Para vencer nichos de preconceito, só capacitação
A necessidade de capacitação todos os professores da rede estadual de ensino em temas como sexualidade acende, tanto no Núcleo Regional de Educação quanto na psicóloga Mary Neide Figueiró mais um alerta. A professora da universidade, com larga experiência na oferta de palestras e cursos sobre sexualidade na adolescência, acredita que, de uma forma geral, os docentes do Estado estão mal capacitados. A coordenadora de Ciências e Biologia do NRE, por sua vez, estima que, somente 20% do total de cinco mil professores do quadro do núcleo teriam interesse e potencial para tratar do tema com desenvoltura na sala de aula.
Mary Neide coordena um projeto para capacitação de professores que, inclusive, já foi aproveitado pelo NRE. Grande parte dos alunos presentes nas palestras da psicóloga são professores do Estado, ávidos por mais informações sobre sexualidade entre adolescentes. Na maior parte dos casos, o que eles querem evitar é a surpresa de serem interrogados sobre o tema no meio de uma aula que, teoricamente, não deveria despertar nenhum tipo de interesse ou curiosidade sobre sexo. A ressalva da psicóloga é de que o assunto pode, sim, surgir a qualquer momento.

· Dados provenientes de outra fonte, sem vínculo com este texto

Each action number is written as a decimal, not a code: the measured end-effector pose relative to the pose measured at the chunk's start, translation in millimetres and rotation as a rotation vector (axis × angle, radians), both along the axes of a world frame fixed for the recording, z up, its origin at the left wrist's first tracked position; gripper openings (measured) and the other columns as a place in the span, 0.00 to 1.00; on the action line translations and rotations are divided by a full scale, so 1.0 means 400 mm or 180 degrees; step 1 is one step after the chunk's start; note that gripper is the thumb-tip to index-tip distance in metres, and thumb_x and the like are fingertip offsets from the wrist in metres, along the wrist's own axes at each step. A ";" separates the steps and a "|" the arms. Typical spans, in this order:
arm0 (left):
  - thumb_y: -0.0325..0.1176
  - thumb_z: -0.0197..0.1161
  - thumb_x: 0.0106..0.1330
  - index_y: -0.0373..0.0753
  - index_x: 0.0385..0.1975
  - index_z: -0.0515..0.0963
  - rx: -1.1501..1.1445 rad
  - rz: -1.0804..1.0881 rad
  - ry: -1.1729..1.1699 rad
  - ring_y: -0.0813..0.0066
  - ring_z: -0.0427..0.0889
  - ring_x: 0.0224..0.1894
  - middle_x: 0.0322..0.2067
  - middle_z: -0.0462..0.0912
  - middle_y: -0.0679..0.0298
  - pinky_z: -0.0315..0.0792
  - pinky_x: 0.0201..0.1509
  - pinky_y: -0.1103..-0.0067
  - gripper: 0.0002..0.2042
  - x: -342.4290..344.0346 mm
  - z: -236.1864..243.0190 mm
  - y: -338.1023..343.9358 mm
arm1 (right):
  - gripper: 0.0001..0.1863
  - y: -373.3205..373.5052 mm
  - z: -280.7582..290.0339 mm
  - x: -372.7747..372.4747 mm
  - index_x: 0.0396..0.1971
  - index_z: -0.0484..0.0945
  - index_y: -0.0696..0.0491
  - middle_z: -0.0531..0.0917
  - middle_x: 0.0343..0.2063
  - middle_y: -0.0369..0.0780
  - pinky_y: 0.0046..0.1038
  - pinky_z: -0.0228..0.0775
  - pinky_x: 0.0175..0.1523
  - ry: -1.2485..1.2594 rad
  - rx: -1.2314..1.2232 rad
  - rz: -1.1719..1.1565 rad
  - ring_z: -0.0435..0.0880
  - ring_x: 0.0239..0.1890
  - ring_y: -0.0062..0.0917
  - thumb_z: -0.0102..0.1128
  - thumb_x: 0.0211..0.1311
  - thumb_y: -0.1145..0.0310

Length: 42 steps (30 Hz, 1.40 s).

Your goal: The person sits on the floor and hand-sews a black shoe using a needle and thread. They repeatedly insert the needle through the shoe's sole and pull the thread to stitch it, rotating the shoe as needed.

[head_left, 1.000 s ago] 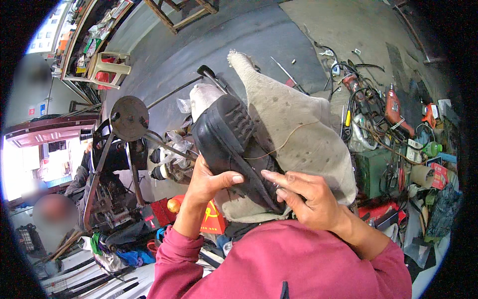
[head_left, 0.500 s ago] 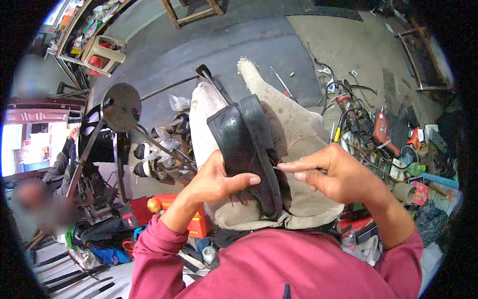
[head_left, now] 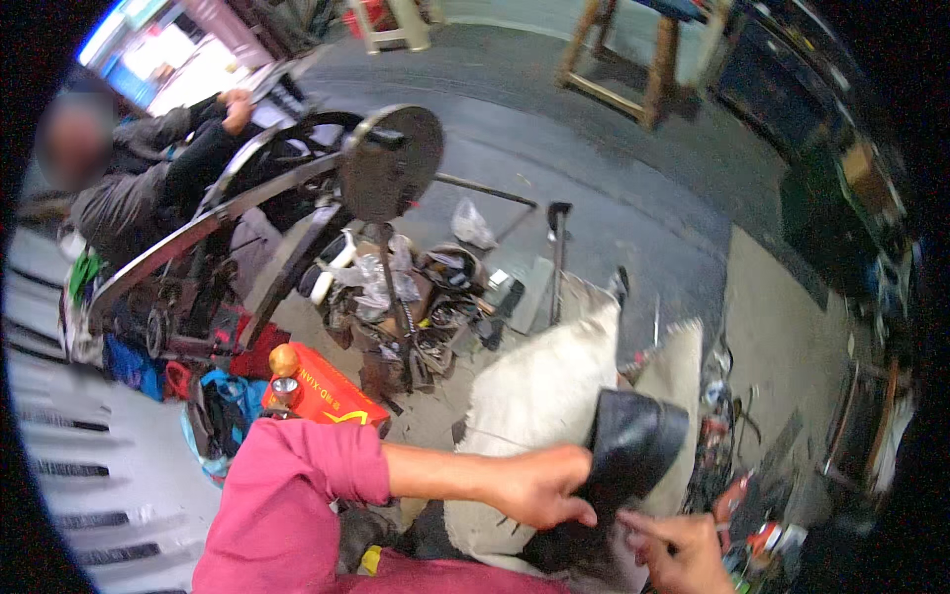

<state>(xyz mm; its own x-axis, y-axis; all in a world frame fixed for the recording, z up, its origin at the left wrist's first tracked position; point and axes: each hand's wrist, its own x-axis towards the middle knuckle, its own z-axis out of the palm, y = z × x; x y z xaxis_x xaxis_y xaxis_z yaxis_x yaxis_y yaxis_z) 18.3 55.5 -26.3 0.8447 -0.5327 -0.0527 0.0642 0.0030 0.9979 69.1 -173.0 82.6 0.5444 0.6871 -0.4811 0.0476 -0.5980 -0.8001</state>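
The only writing that shows is on the red box (head_left: 322, 386), well to the left of the left fingers: yellow lettering and a yellow mark, with the maroon sleeve (head_left: 297, 485) covering its lower edge. An orange knob (head_left: 284, 358) stands by the far left end of that box.

The left hand (head_left: 539, 485) is curled against the near left side of the black shoe (head_left: 638, 445), clamped on it; its fingertips are hidden, and the thumb lies along the dark lower part. The shoe sits just right of the left fingers and just beyond the right ones, over a pale cloth (head_left: 529, 396). Its near end melts into dark blur, so where it stops is hard to make out. The right hand (head_left: 678, 554) has its index finger stretched toward the shoe; motion blur hides whether finger and thumb pinch anything, so I cannot tell if they are together. Its wrist is cut off by the lower edge.

Beyond the left fingers, to the left, lie a heap of scraps (head_left: 450, 332) and a clear plastic bag (head_left: 473, 224). Farther left is a machine with a round metal disc (head_left: 396, 173), partly hiding a seated person (head_left: 139, 193). Far beyond both hands, a wooden stool (head_left: 658, 74) is cut off at the top.
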 end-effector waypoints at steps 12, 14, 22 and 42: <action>0.33 0.73 0.52 0.24 0.23 0.74 -0.0179 0.0182 -0.0198 0.60 0.79 0.25 0.23 0.77 0.41 0.70 0.29 0.65 0.17 0.006 -0.022 -0.009 | 0.06 0.069 0.002 -0.048 0.39 0.83 0.58 0.82 0.24 0.32 0.17 0.68 0.31 0.0961 -0.0051 -0.1335 0.78 0.24 0.13 0.64 0.66 0.72; 0.34 0.72 0.54 0.25 0.26 0.75 -0.0247 0.0277 -0.0272 0.60 0.79 0.26 0.24 0.78 0.43 0.71 0.32 0.65 0.16 0.000 -0.013 -0.012 | 0.06 0.061 -0.001 -0.059 0.39 0.82 0.59 0.82 0.24 0.33 0.18 0.67 0.29 0.0548 0.0135 -0.1166 0.78 0.24 0.13 0.65 0.66 0.72; 0.43 0.67 0.64 0.29 0.34 0.77 0.0227 0.0159 -0.0207 0.70 0.78 0.31 0.27 0.81 0.49 0.71 0.36 0.68 0.19 -0.051 0.067 0.034 | 0.12 -0.035 -0.030 -0.090 0.46 0.84 0.60 0.85 0.28 0.35 0.19 0.71 0.32 0.0669 0.0597 -0.0913 0.80 0.26 0.16 0.64 0.66 0.72; 0.33 0.65 0.68 0.37 0.30 0.78 0.0334 0.2139 0.0502 0.72 0.81 0.25 0.37 0.86 0.56 0.77 0.34 0.77 0.07 -0.145 0.226 0.117 | 0.11 -0.104 -0.094 -0.093 0.45 0.84 0.60 0.83 0.23 0.34 0.18 0.69 0.30 0.0430 0.0908 -0.0933 0.79 0.26 0.13 0.62 0.66 0.72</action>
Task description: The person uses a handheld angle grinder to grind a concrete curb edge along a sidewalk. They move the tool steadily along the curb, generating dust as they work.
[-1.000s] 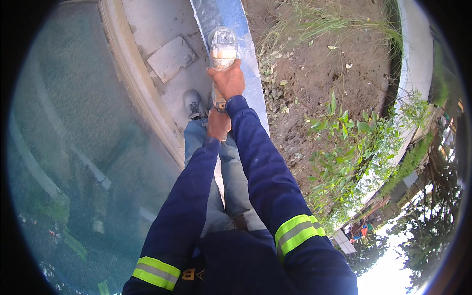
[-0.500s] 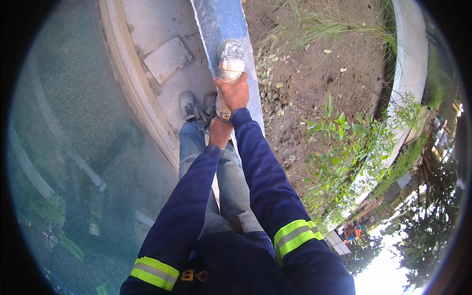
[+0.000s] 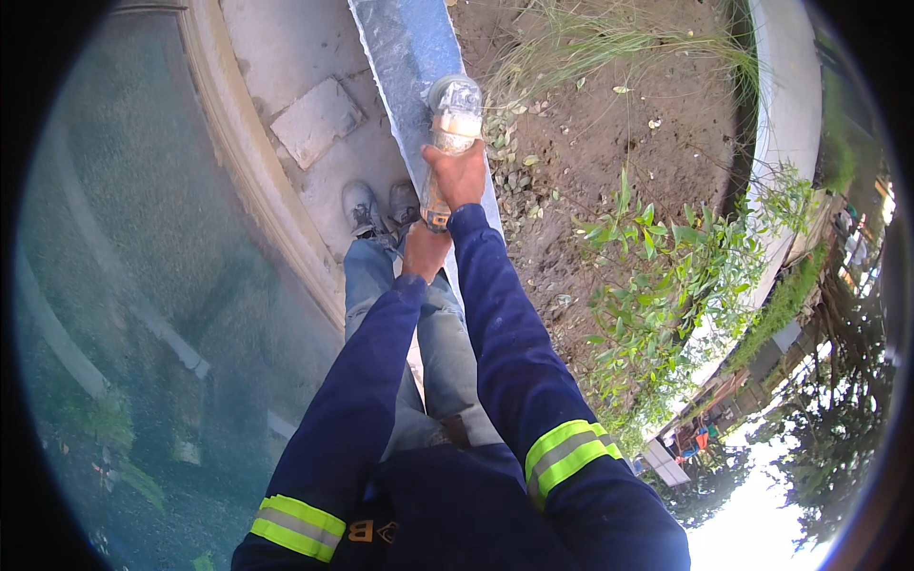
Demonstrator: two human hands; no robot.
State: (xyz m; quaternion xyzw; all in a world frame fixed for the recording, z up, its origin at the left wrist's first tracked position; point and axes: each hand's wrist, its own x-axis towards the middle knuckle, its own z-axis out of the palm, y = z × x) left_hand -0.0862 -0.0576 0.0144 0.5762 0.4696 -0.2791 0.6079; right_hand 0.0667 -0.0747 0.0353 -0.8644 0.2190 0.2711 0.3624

''Sei de um caso em que, no meio de uma aula de matemática, um aluno perguntou para a professora se as praias de nudismo existiam de fato. A professora disse que sim e, quando explicava como estas praias funcionavam, um menino comentou que não poderia ir até uma delas porque iria ''dar trabalho''. Como resposta, a professora disse que ''com aquela minhoquinha, ele não daria trabalho nenhum'. Não foi a forma mais adequada de responder'', pondera. Para Mary Neide, situações como esta devem ser aproveitadas pelos professores para que um bate-papo aberto e tranquilo seja promovido em sala de aula. Neste ambiente é que os adolescentes costumam se soltar e perguntar, tendo então a chance de esclarecer dúvidas sobre informações que provavelmente já tenham recebido em outros lugares.
Ainda na avaliação de Mary Neide, um dos obstáculos a ser vencido para a capacitação dos professores é o preconceito dos próprios profissionais quanto ao tema. Nichos como religião e tabus, muitas vezes, impedem que assuntos como sexo sejam tratados com naturalidade pelos docentes. ''Outras pessoas acreditam que aulas deste tipo só instigariam a curiosidade dos alunos e os levaria à iniciação sexual precoce. O que as últimas pesquisas sobre o tema revelam, no entanto, é justamento o contrário. Quanto mais bem orientado e embasado sobre o tema, mais responsável o jovem se torna'', destaca.
Alheios à toda discussão, os jovens destacam a opinião já manifestada pelo hebiatra Walter Marcondes, de que a decisão sobre quando iniciar a vida sexual é deles próprios. Uma posição que, para Mary Neide, não implica exatamente em erro. ''Os adultos devem sempre ser procurados em caso de dúvidas, mas a decisão realmente cabe a eles. Os pais, professores e amigos devem orientar sobre os riscos de gravidez e de DSTs, levantando questões que vão ajudar os jovens a pensar na decisão. E mais importante do que fazer sexo, o adolescente precisa entender que a relação consiste na troca de carinhos e na construção de relacionamentos. Com o sexo, não se pode perder nada, se ganha. Sexo é diálogo, expressão e vivência do amor''.(A.L.)